From: Steven Sistare <steven.sistare@oracle.com>
To: Jason Zeng <jason.zeng@intel.com>,
Alex Williamson <alex.williamson@redhat.com>
Cc: "Daniel P. Berrange" <berrange@redhat.com>,
"Juan Quintela" <quintela@redhat.com>,
"Markus Armbruster" <armbru@redhat.com>,
"Michael S. Tsirkin" <mst@redhat.com>,
qemu-devel@nongnu.org,
"Dr. David Alan Gilbert" <dgilbert@redhat.com>,
"Paolo Bonzini" <pbonzini@redhat.com>,
"Stefan Hajnoczi" <stefanha@redhat.com>,
"Marc-André Lureau" <marcandre.lureau@redhat.com>,
"Jason Zeng" <jason.zeng@linux.intel.com>,
"Philippe Mathieu-Daudé" <philmd@redhat.com>,
"Alex Bennée" <alex.bennee@linaro.org>
Subject: Re: [PATCH V1 30/32] vfio-pci: save and restore
Date: Wed, 7 Oct 2020 17:25:51 -0400 [thread overview]
Message-ID: <bdbb51c3-9e6e-3b4f-2e5d-79dd1ba64d70@oracle.com> (raw)
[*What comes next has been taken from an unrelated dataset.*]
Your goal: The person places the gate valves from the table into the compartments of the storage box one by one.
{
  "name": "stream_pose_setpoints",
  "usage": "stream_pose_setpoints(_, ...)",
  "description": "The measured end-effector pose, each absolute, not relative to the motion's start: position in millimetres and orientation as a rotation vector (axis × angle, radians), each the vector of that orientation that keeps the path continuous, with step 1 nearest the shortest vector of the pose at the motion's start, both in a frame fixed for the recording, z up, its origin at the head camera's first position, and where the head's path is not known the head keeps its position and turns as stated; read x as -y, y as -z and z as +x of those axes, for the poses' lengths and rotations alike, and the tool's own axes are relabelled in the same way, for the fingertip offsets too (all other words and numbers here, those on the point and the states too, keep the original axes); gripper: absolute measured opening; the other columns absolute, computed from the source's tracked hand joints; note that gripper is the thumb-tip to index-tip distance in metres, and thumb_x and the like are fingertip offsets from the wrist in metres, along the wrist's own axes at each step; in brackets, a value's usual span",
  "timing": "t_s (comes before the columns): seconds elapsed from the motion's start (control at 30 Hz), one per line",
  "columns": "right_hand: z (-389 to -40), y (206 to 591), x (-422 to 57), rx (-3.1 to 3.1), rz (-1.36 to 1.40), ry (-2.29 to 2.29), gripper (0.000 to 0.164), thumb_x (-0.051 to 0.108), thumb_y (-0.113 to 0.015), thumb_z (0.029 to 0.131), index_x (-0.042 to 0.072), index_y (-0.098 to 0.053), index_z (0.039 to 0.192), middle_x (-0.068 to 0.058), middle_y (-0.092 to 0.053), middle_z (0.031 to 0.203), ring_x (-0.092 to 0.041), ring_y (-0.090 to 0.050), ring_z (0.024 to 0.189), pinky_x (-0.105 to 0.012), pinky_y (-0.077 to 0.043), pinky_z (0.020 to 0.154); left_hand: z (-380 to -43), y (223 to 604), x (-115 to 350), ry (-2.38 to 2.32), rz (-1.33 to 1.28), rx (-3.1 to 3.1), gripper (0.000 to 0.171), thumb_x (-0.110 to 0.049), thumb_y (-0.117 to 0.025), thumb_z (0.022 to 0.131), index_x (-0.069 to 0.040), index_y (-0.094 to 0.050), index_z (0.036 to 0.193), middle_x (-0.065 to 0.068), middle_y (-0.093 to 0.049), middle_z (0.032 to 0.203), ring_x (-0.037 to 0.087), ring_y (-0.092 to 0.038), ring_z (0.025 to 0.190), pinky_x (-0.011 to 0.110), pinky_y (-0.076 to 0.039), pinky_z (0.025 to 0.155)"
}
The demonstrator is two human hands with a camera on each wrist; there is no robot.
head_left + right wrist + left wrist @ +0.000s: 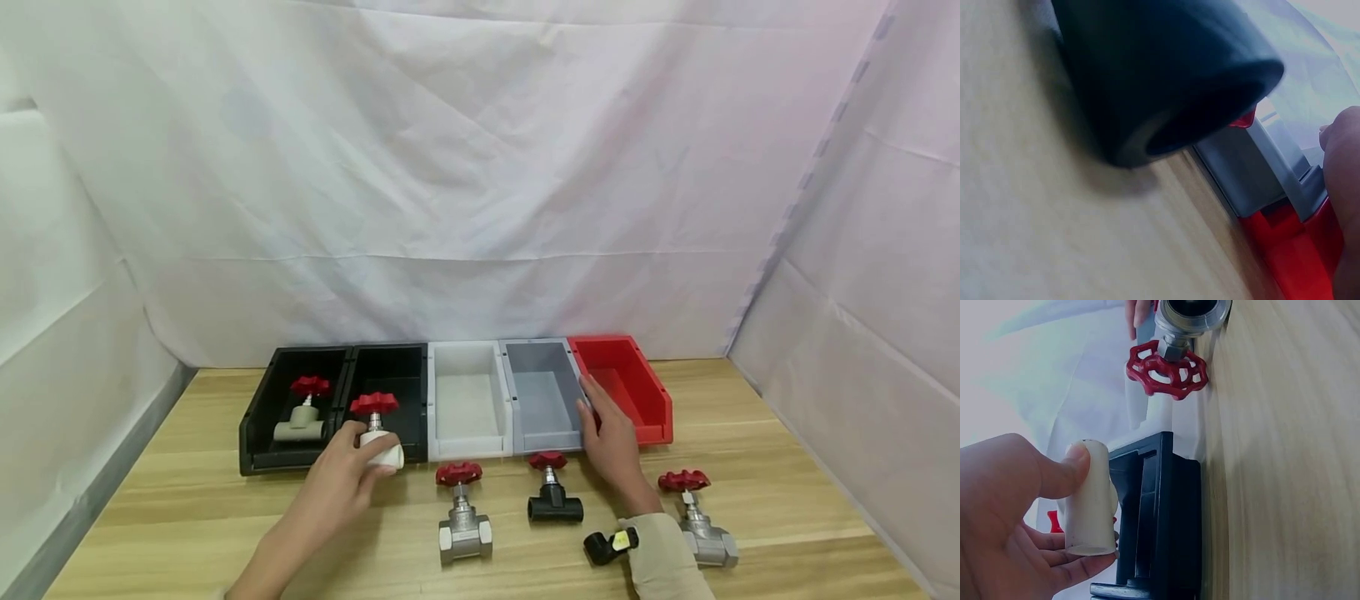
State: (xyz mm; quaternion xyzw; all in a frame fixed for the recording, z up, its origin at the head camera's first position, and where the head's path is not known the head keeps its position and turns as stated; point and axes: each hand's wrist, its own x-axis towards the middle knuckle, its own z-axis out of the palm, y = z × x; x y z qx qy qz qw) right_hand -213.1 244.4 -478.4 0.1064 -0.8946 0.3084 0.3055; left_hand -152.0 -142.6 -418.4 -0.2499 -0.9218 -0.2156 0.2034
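Note:
My left hand (341,479) pinches a white plastic tee valve (1092,500) by its pipe body, thumb on one side and fingers on the other. Its red handwheel (374,404) points up, overlapping the second black bin (390,358) in the head view. The valve is at that bin's front edge. My right hand (611,437) has its fingers extended along the wall between the grey bin (543,442) and the red bin (654,435). Nearest below it lies a black tee valve (555,508) with a red handwheel.
The leftmost black bin (281,461) contains a beige valve (300,425). A white bin (471,447) stands mid-row. On the wooden table (187,500) lie two metal valves, one central (465,535) and another (705,542) beside my right sleeve. White cloth (480,167) hangs behind.

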Motion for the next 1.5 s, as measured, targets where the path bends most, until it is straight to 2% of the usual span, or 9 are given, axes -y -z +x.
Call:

In-Reply-To: <20200820103333.GA30987@x48>
On 8/20/2020 6:33 AM, Jason Zeng wrote:
> On Wed, Aug 19, 2020 at 05:15:11PM -0400, Steven Sistare wrote:
>> On 8/9/2020 11:50 PM, Jason Zeng wrote:
>>> On Fri, Aug 07, 2020 at 04:38:12PM -0400, Steven Sistare wrote:
>>>> On 8/6/2020 6:22 AM, Jason Zeng wrote:
>>>>> Hi Steve,
>>>>>
>>>>> On Thu, Jul 30, 2020 at 08:14:34AM -0700, Steve Sistare wrote:
>>>>>> @@ -3182,6 +3207,51 @@ static Property vfio_pci_dev_properties[] = {
>>>>>> DEFINE_PROP_END_OF_LIST(),
>>>>>> };
>>>>>>
>>>>>> +static int vfio_pci_post_load(void *opaque, int version_id)
>>>>>> +{
>>>>>> + int vector;
>>>>>> + MSIMessage msg;
>>>>>> + Error *err = 0;
>>>>>> + VFIOPCIDevice *vdev = opaque;
>>>>>> + PCIDevice *pdev = &vdev->pdev;
>>>>>> +
>>>>>> + if (msix_enabled(pdev)) {
>>>>>> + vfio_msix_enable(vdev);
>>>>>> + pdev->msix_function_masked = false;
>>>>>> +
>>>>>> + for (vector = 0; vector < vdev->pdev.msix_entries_nr; vector++) {
>>>>>> + if (!msix_is_masked(pdev, vector)) {
>>>>>> + msg = msix_get_message(pdev, vector);
>>>>>> + vfio_msix_vector_use(pdev, vector, msg);
>>>>>> + }
>>>>>> + }
>>>>>
>>>>> It looks to me MSIX re-init here may lose device IRQs and impact
>>>>> device hardware state?
>>>>>
>>>>> The re-init will cause the kernel vfio driver to connect the device
>>>>> MSIX vectors to new eventfds and KVM instance. But before that, device
>>>>> IRQs will be routed to previous eventfd. Looks these IRQs will be lost.
>>>>
>>>> Thanks Jason, that sounds like a problem. I could try reading and saving an
>>>> event from eventfd before shutdown, and injecting it into the eventfd after
>>>> restart, but that would be racy unless I disable interrupts. Or, unconditionally
>>>> inject a spurious interrupt after restart to kick it, in case an interrupt
>>>> was lost.
>>>>
>>>> Do you have any other ideas?
>>>
>>> Maybe we can consider to also hand over the eventfd file descriptor, or
>>
>> I believe preserving this descriptor in isolation is not sufficient. We would
>> also need to preserve the KVM instance which it is linked to.
>>
>>> or even the KVM fds to the new Qemu?
>>>
>>> If the KVM fds can be preserved, we will just need to restore Qemu KVM
>>> side states. But not sure how complicated the implementation would be.
>>
>> That should work, but I fear it would require many code changes in QEMU
>> to re-use descriptors at object creation time and suppress the initial
>> configuration ioctl's, so it's not my first choice for a solution.
>>
>>> If we only preserve the eventfd fd, we can attach the old eventfd to
>>> vfio devices. But looks it may turn out we always inject an interrupt
>>> unconditionally, because kernel KVM irqfd eventfd handling is a bit
>>> different than normal user land eventfd read/write. It doesn't decrease
>>> the counter in the eventfd context. So if we read the eventfd from new
>>> Qemu, it looks will always have a non-zero counter, which requires an
>>> interrupt injection.
>>
>> Good to know, thanks.
>>
>> I will try creating a new eventfd and injecting an interrupt unconditionally.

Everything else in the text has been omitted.